→ **ABOUT THIS EXERCISE**: Give back exactly the lines from the line that contains "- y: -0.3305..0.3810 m" to the last line of the listing below, inclusive, and no others.

[RECORD EXCERPTS]

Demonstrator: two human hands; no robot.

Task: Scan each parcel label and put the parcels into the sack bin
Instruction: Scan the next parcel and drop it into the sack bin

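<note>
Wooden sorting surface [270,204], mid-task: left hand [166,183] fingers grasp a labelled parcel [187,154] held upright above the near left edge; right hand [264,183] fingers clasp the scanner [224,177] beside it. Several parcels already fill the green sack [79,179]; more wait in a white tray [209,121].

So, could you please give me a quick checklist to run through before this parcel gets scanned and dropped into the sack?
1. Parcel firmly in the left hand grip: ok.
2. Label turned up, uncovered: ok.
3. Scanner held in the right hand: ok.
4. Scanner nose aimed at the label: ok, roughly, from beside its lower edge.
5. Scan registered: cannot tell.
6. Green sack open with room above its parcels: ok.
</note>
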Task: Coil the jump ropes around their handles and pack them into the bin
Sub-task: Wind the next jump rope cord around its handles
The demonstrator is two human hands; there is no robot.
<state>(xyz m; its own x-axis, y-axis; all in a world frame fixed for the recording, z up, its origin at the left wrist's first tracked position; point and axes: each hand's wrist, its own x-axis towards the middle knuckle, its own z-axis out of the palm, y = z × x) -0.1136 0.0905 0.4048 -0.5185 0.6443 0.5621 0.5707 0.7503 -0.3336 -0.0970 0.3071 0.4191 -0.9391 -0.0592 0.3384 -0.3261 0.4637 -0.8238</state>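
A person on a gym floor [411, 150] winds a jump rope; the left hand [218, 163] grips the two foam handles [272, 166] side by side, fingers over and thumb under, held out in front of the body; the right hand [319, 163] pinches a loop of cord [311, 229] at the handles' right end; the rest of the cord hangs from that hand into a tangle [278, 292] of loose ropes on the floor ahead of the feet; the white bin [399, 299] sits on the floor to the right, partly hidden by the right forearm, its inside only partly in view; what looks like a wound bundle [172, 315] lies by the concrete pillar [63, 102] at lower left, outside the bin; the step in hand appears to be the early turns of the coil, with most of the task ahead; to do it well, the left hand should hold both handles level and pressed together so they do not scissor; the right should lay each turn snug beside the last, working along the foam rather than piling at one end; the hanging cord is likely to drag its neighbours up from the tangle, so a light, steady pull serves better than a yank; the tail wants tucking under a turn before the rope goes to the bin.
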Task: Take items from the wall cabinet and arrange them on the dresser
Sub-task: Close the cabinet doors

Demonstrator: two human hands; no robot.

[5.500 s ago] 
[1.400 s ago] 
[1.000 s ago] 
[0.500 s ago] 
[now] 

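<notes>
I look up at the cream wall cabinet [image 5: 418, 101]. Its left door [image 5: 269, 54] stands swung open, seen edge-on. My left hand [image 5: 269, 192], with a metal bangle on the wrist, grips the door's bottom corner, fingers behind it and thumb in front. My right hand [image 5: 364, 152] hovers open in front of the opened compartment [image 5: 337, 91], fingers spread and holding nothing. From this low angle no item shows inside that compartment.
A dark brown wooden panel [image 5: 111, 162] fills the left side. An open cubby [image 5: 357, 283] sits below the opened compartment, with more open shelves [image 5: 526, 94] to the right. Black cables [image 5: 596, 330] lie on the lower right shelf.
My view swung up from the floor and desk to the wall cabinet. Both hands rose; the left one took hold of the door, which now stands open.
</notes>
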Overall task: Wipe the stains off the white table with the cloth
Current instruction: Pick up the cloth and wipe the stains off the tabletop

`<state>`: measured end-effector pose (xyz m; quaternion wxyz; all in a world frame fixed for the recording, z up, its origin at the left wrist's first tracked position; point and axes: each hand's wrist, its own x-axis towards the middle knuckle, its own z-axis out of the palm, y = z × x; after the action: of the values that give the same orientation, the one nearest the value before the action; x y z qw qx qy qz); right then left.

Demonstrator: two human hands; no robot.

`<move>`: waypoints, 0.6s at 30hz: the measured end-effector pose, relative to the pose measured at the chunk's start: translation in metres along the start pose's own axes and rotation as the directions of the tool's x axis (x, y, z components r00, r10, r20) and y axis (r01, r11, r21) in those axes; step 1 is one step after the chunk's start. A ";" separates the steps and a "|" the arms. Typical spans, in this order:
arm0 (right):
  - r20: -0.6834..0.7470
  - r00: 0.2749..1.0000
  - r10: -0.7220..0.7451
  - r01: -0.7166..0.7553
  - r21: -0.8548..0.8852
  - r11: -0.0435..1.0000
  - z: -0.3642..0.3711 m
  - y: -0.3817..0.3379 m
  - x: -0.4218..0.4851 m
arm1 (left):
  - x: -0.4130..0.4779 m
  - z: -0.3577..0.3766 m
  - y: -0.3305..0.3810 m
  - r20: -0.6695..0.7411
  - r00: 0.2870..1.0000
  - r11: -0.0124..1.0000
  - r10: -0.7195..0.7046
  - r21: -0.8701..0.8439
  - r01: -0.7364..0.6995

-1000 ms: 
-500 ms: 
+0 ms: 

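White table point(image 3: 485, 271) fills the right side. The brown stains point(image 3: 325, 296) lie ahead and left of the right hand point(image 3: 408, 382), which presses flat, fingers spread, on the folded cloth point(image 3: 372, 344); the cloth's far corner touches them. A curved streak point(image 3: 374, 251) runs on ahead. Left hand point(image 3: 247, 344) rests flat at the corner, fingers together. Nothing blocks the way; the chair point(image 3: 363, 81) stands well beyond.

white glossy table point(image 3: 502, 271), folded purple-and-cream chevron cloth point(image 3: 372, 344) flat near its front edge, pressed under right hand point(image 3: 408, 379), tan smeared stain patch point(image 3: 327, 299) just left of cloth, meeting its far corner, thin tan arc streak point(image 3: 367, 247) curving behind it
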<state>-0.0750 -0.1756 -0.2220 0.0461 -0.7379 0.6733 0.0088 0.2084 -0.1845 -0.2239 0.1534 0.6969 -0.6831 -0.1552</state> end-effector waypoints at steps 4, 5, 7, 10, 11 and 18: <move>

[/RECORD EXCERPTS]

→ **PROBLEM SOLUTION**:
  - y: -0.3305..0.3810 m
  - r20: -0.6695..0.7411
  - r00: 0.2870..1.0000
  - r11: -0.0124..1.0000
  - r10: -0.7195..0.7046
  - r21: -0.8701..0.8439
  - r01: -0.7364..0.6995

-1000 ms: 
-500 ms: 
+0 ms: 

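White table point(image 3: 485, 271) fills the right side. The brown stains point(image 3: 325, 296) lie ahead and left of the right hand point(image 3: 408, 382), which presses flat, fingers spread, on the folded cloth point(image 3: 372, 344); the cloth's far corner touches them. A curved streak point(image 3: 374, 251) runs on ahead. Left hand point(image 3: 247, 344) rests flat at the corner, fingers together. Nothing blocks the way; the chair point(image 3: 363, 81) stands well beyond.

white glossy table point(image 3: 502, 271), folded purple-and-cream chevron cloth point(image 3: 372, 344) flat near its front edge, pressed under right hand point(image 3: 408, 379), tan smeared stain patch point(image 3: 327, 299) just left of cloth, meeting its far corner, thin tan arc streak point(image 3: 367, 247) curving behind it
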<state>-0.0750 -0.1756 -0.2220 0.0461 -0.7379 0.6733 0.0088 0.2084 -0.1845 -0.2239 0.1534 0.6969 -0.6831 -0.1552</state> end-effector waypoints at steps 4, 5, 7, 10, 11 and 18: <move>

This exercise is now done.